На этом они расстались. Покинув зал, Метисов отправился к своим, в отдельный ангар, милостиво выделенный им с позволения Барона. Оказавшись среди военных Центра-0, он жестом подозвал к себе своего заместителя, черноволосого и черноглазого капитана Шеварднадзе.
— Чего желаешь, полковник? — дружески поинтересовался тот, после того как отдал честь.
— Послушай, Гурам. Выведай у бойцов Клешни, где они схватили Акудника, и отправляйся туда со своей группой. Нужно, чтобы вы тщательно исследовали там каждую пядь землю. Я уверен, что наш язык сбросил артефакт где-то на местности. Тебе всё ясно?
— Так точно, товарищ полковник, — кивнул Шеварднадзе. — Будет сделано. Могу я идти?
— Ступай.
***
Район Гатово был одним из нескольких спальных районов города. В прежние времена он вполне себе считался респектабельным и неплохим для жизни, наравне со Скобелево и даже Центром. Однако после войны, продолжительной разрухи, последующих двух волн Фрагментации, прежняя зажиточность куда-то испарилась. О тучных годах свидетельствовало лишь несколько монументальных зданий. Дом Союза Печати был одним из них.
Раннее утро в Гатово ознаменовалось непродолжительной перестрелкой. Некоторые жители, вставшие раньше других, поспешили прикрыть окна квартир, от греха подальше. Их можно было понять. С тех пор как в районе стал заправлять Корявый, в прошлом рядовой боец Колеса, а нынче тот, кто поставлял Клешне работников из местных, жизнь здесь не стала безопасней. Некоторые даже с тоской вспоминали не такие уж далёкие времена, когда в Гатово всем заправлял Иван Колесников, бандит, проигравший Барону в противостоянии банд-формирований. Однако это не мешало людям поминать его правление добрым словом. В то время на районе хотя бы не грабили стариков, а нынче это стало привычным делом.
Когда перестрелка закончилась, жители Гатово сразу же постарались забыть о ней, не желая вникать в драматические события, которые только что произошли в высоких кабинетах Дома Союза Печати. Зато внутри здания всё было шиворот-навыворот.
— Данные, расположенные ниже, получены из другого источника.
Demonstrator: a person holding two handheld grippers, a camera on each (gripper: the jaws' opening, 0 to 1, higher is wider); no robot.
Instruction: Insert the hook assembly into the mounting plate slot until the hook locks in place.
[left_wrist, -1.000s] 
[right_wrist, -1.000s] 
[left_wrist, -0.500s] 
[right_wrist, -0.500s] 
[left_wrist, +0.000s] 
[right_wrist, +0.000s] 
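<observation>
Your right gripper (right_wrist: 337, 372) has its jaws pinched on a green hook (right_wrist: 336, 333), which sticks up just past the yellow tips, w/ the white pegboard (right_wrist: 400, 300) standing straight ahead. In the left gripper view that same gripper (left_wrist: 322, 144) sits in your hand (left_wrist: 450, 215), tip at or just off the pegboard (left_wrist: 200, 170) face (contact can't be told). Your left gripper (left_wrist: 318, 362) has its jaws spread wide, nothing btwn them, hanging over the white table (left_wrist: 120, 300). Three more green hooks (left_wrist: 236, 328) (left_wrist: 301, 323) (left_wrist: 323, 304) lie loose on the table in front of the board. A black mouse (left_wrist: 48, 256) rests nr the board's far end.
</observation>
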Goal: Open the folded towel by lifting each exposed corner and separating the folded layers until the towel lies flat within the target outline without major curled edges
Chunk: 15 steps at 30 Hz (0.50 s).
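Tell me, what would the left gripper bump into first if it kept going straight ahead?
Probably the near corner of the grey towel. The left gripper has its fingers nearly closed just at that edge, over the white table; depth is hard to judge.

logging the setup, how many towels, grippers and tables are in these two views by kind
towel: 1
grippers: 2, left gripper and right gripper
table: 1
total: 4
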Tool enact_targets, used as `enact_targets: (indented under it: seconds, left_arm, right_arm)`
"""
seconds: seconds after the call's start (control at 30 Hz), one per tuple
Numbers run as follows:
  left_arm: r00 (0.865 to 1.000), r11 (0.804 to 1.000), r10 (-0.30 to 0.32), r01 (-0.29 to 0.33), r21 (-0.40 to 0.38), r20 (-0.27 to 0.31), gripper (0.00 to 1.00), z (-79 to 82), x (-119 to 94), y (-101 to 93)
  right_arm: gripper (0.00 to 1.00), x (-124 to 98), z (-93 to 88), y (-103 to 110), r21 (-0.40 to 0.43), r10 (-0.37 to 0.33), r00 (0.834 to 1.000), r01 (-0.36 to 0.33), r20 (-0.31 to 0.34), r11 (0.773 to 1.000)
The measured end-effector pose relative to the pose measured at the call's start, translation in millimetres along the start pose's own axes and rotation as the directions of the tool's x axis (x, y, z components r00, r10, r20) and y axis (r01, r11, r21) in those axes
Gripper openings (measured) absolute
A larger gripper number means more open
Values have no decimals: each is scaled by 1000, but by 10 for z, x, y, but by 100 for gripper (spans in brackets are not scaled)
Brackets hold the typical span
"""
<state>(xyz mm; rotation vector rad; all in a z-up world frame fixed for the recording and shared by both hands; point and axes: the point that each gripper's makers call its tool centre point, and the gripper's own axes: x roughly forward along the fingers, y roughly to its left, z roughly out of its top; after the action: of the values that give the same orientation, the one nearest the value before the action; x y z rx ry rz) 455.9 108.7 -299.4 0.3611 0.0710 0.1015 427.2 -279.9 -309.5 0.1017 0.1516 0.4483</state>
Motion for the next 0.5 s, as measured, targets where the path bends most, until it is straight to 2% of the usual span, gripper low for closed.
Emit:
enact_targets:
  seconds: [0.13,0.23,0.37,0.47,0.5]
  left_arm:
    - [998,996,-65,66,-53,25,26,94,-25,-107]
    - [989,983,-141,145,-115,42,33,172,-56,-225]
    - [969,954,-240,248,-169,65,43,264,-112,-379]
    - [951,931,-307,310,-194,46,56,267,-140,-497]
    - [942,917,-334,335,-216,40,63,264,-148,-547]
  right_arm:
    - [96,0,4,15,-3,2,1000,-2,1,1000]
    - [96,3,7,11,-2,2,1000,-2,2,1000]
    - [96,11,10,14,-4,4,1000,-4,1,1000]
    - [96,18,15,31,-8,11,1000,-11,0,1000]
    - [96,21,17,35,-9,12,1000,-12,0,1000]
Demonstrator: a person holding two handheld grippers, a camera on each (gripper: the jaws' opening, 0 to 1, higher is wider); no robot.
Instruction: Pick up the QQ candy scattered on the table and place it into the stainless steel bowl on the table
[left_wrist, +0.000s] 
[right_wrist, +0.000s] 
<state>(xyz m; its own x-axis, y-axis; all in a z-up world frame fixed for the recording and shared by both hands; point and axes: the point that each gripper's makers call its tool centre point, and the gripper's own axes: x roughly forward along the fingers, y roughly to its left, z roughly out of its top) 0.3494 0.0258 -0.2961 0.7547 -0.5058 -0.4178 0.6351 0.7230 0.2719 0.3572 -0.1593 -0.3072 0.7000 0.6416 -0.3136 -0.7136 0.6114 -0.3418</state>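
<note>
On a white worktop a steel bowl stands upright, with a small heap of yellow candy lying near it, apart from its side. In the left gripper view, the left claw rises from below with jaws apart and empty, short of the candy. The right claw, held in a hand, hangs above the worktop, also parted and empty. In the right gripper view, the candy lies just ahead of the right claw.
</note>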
— Ну что ты теперь скажешь, ублюдок? — с ядовитой ухмылкой осведомился Колесников, глядя на избитого и связанного врага. — Думал, что я не вернусь?
Корявый — уродливый мужчина, изъеденный оспой — с ненавистью, исподлобья, уставился на того, кого уже не думал когда-либо увидеть живым.
— Зря ты вернулся, Колесо, — процедил он. — Клешня с тобой разберётся. У тебя нет никаких шансов против него.
— Ну это мы ещё посмотрим.
В этот момент в комнату, обитую дубовыми панелями, вбежало несколько бандитов. Вид у них был довольно растерянный, скорее даже ошарашенный. Ещё бы, весь коридор на пути к кабинету был усеян трупами самых верных людей Корявого.
— Что здесь случилось? — воскликнул один из них, держа руку на кобуре, и тут он увидел связанного босса… в компании прежнего босса.